B.Identity performed through objects
The warriors do not just announce themselves. They announce their conches, which have their own names. The weapon, the instrument, the tool carries the person's identity outward into the world. What you carry and what you call it says something about who you are and what you intend. This is true in 1500 BCE and equally true in 2026.

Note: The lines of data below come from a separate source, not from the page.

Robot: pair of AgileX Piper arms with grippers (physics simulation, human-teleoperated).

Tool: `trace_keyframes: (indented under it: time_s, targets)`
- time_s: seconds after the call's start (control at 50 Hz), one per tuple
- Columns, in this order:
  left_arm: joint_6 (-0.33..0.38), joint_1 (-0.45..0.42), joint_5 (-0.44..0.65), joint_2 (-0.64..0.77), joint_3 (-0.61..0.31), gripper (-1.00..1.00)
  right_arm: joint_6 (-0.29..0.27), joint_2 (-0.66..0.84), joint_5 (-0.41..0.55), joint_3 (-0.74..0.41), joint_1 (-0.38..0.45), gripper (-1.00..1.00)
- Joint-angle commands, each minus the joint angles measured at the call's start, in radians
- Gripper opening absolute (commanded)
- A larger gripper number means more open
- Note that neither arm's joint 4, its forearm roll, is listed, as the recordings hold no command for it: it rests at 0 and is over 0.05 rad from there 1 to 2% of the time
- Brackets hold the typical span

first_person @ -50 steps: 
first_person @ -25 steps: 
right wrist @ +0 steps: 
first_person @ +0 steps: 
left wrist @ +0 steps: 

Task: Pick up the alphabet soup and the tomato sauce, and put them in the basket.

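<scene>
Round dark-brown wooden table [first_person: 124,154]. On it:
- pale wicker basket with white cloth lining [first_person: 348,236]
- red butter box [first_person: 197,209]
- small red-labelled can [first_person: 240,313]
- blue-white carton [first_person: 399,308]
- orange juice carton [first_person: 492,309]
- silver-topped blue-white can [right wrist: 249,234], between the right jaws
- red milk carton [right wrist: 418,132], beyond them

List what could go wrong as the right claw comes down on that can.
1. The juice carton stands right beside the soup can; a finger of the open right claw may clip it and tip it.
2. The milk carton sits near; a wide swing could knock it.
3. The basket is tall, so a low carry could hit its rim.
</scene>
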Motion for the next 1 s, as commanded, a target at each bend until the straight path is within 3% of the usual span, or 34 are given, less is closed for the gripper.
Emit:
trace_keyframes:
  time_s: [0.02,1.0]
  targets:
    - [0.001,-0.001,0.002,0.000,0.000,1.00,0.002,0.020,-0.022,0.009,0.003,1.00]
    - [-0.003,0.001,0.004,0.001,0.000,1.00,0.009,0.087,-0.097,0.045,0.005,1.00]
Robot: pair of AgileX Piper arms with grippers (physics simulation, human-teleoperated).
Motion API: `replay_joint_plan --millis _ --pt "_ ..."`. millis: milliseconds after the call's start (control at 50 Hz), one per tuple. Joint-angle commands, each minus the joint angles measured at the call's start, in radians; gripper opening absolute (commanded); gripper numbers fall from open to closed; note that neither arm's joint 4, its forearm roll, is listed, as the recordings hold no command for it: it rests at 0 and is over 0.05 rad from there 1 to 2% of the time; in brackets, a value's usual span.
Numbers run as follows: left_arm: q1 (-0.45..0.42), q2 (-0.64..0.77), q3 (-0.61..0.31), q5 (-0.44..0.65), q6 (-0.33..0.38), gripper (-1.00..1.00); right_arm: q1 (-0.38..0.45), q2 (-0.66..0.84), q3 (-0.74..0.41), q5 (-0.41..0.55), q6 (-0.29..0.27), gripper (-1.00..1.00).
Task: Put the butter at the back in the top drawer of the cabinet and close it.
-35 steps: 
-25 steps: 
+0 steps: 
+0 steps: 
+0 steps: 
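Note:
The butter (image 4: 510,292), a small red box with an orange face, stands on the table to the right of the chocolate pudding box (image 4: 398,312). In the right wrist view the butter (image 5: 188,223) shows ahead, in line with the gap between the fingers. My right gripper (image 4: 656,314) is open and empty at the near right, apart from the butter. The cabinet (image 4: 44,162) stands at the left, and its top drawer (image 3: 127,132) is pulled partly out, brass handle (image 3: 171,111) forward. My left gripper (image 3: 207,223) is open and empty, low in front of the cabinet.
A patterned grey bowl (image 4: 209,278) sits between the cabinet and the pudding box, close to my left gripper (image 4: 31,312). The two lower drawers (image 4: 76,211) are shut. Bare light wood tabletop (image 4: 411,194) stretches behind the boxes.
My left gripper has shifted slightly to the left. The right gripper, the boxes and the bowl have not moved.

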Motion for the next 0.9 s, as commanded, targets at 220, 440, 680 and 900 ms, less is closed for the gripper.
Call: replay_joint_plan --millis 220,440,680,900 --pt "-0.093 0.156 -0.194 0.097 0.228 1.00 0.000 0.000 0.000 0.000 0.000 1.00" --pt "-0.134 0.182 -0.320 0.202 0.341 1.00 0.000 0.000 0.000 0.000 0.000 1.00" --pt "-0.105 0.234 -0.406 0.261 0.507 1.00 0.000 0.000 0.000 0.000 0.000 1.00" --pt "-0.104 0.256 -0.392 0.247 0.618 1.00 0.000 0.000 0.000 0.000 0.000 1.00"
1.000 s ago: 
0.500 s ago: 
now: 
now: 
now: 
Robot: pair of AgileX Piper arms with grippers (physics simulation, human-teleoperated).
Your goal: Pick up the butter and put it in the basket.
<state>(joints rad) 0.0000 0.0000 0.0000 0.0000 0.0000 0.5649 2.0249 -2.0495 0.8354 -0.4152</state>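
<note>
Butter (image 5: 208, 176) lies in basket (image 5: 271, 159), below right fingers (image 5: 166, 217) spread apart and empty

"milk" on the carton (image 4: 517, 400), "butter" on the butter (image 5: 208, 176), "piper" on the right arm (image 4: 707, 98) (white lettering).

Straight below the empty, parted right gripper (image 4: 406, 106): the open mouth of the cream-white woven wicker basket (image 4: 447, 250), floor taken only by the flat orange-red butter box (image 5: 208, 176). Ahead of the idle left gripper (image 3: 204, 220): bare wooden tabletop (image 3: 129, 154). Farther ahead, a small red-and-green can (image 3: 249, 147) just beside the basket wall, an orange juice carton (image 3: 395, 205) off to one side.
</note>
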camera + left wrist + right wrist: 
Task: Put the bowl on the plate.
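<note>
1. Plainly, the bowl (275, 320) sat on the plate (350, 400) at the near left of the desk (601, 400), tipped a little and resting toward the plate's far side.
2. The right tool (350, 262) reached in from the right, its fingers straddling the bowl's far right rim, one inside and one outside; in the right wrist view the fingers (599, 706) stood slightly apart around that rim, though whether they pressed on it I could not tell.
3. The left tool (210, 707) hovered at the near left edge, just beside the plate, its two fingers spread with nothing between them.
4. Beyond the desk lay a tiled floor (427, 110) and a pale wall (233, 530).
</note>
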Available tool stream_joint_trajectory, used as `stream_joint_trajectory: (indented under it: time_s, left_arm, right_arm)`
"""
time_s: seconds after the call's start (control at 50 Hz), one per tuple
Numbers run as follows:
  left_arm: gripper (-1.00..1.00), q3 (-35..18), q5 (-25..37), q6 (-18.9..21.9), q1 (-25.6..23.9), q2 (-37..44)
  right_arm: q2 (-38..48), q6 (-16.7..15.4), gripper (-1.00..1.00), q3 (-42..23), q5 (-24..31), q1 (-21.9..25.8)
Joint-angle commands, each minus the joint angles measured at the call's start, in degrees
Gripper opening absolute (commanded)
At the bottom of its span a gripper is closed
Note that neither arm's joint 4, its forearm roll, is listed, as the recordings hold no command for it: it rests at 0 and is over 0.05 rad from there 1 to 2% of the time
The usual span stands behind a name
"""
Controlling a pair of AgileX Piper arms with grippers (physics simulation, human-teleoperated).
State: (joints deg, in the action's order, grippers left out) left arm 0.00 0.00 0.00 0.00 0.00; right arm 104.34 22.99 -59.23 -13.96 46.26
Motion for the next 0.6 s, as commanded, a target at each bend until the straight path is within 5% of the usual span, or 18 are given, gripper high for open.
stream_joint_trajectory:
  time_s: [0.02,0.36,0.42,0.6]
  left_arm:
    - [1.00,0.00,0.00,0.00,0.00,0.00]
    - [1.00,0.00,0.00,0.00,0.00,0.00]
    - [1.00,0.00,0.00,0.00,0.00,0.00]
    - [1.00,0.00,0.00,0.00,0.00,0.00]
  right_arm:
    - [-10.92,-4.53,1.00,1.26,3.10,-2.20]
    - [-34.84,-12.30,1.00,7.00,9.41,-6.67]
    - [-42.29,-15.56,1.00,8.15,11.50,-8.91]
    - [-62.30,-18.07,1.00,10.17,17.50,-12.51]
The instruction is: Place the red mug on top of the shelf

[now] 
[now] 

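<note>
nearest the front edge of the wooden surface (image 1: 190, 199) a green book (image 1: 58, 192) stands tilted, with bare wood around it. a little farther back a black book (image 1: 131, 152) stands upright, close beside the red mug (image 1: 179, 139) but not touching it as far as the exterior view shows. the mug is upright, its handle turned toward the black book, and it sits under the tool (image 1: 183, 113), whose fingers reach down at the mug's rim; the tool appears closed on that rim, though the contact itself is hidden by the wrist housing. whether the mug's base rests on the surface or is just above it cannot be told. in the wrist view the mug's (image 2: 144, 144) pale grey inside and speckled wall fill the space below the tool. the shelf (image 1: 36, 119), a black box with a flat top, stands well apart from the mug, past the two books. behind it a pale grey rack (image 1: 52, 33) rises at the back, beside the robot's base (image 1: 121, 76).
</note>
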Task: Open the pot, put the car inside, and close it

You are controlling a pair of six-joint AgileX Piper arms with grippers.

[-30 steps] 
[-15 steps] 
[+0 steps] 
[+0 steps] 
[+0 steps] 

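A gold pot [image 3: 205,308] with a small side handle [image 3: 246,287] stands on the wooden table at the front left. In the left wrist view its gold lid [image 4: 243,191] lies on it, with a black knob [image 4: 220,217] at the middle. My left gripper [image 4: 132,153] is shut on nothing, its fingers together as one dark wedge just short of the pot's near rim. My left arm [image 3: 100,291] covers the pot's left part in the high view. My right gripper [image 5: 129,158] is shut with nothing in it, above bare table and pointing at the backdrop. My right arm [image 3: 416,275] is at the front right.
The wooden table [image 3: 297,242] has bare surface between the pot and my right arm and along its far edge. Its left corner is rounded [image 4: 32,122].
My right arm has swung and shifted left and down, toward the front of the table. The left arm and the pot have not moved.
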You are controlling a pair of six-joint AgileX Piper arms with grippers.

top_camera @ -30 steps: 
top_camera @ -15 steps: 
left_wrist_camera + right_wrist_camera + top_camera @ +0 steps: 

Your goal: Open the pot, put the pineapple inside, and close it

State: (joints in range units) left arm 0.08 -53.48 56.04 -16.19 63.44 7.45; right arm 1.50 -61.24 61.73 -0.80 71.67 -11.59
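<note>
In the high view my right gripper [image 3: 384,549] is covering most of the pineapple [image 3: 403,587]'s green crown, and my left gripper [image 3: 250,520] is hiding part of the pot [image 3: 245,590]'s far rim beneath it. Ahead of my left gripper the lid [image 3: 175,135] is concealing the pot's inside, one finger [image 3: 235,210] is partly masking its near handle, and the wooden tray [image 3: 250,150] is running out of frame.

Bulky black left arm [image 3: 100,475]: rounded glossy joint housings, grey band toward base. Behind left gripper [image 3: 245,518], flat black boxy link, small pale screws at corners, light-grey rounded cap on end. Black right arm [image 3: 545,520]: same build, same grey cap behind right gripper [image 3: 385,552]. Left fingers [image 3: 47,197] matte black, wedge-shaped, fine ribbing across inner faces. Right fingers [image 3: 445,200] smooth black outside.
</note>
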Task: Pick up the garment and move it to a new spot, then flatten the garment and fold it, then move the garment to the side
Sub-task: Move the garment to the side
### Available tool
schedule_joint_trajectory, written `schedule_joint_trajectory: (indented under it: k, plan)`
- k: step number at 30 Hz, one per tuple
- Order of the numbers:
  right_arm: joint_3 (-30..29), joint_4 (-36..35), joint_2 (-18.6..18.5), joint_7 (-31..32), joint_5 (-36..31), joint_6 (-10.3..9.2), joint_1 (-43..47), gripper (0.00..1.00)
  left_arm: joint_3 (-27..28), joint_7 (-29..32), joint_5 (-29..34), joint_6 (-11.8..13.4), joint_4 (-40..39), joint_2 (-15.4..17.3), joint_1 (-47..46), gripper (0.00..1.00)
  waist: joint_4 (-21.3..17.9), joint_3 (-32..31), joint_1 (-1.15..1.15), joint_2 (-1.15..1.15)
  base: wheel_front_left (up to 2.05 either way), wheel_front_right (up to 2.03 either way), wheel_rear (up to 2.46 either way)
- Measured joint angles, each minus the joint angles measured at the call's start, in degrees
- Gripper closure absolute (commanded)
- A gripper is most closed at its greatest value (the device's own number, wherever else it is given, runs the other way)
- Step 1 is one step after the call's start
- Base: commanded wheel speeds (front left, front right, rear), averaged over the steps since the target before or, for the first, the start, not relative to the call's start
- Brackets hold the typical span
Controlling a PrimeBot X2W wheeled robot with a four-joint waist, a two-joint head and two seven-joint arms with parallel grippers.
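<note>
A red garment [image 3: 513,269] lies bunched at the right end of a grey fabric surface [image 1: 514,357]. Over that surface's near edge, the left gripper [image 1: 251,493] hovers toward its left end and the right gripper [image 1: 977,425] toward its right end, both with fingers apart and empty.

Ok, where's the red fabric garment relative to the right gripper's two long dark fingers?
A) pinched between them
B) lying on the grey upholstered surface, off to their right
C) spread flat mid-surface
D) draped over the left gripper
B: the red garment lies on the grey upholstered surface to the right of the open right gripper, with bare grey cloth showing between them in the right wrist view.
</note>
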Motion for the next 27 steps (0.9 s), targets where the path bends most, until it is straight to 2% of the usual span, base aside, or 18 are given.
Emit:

C.Sanjaya's neutrality as a lens
Sanjaya is narrating this to a blind king who badly wants his sons to win. Yet Sanjaya lists both sides with the same careful attention. He names every conch, every warrior. He does not editorialize. The witness faculty, when it is actually functioning, does not root for a side. It simply reports what it sees, to someone who cannot see for themselves.
D.The weight of the list
The Gita's opening chapter is full of lists: armies, names, conches, warriors. Lists before a battle are a kind of grief in advance. You name things before you lose them. Every name in this inventory is a person who will not survive the war unchanged, if they survive it at all.
4.Modern parallel
Before a high-stakes negotiation, a merger, a legal battle, or even a difficult team meeting, people signal their presence and power. The expensive suit, the title on the email signature, the track record mentioned in the intro. These are the conches. Every participant is blowing their Anantavijaya before a single substantive word is spoken. The ritual of positioning is not separate from the conflict. It is the opening move of it.
→What comes next
Verse 1.17 continues the roll call, naming the great archer Kashi's king, the warrior Shikhandi, and Dhrishtadyumna among others still blowing their conches on the Pandava side. When ready, say: "1.17"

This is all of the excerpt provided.